■ Your objective ■
Where the data below has the string "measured", return the whole line.

■ Dataset content ■
* * * * * * *

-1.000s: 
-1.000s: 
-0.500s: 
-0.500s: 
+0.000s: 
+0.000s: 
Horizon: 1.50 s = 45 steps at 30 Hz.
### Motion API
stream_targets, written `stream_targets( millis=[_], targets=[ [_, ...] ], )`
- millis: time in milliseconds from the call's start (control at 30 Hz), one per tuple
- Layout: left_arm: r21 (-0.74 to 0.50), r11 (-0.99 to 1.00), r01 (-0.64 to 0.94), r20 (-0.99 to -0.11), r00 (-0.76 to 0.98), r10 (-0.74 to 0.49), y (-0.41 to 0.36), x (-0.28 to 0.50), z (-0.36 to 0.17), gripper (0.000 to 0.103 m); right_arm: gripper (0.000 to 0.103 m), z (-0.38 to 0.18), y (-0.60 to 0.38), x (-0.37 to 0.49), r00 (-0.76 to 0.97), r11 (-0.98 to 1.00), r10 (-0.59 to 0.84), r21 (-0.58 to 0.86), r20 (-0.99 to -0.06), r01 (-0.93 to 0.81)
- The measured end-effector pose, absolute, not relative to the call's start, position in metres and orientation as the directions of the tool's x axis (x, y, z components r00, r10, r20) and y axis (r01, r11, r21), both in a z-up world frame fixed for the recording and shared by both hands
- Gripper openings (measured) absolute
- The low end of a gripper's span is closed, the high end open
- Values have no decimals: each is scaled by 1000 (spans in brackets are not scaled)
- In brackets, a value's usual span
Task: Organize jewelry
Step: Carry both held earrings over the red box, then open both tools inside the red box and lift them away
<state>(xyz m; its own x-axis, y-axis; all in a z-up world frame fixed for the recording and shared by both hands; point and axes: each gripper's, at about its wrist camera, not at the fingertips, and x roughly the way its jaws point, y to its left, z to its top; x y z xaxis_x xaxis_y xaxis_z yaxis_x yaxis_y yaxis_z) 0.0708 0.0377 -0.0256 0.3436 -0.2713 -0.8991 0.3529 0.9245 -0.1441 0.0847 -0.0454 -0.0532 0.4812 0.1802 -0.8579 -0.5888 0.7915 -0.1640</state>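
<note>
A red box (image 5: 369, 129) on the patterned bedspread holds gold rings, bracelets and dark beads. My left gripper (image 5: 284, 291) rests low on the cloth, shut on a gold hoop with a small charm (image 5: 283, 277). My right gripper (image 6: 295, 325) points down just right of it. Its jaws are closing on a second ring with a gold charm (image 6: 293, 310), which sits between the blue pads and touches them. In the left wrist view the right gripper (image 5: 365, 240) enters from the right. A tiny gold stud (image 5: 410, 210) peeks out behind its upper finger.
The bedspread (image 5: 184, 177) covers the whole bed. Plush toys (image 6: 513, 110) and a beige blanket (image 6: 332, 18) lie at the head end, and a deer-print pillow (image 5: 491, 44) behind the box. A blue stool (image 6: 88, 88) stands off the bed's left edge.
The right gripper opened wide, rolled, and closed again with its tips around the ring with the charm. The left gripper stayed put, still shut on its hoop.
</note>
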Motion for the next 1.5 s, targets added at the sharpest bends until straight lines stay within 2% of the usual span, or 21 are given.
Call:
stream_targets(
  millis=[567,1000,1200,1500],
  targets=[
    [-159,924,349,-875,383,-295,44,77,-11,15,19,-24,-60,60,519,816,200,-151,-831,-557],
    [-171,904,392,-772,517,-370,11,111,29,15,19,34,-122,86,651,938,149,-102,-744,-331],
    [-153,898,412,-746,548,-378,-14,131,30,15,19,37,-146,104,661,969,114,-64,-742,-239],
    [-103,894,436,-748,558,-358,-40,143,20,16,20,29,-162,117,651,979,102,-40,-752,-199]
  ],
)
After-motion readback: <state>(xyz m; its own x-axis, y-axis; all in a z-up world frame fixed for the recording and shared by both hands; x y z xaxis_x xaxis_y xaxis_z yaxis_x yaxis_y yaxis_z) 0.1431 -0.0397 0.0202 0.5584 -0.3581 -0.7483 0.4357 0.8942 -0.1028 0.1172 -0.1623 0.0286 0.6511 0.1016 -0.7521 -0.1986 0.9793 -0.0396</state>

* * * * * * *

■ Written answer ■
- The measured end-effector pose, absolute, not relative to the call's start, position in metres and orientation as the directions of the tool's x axis (x, y, z components r00, r10, r20) and y axis (r01, r11, r21), both in a z-up world frame fixed for the recording and shared by both hands
- Gripper openings (measured) absolute

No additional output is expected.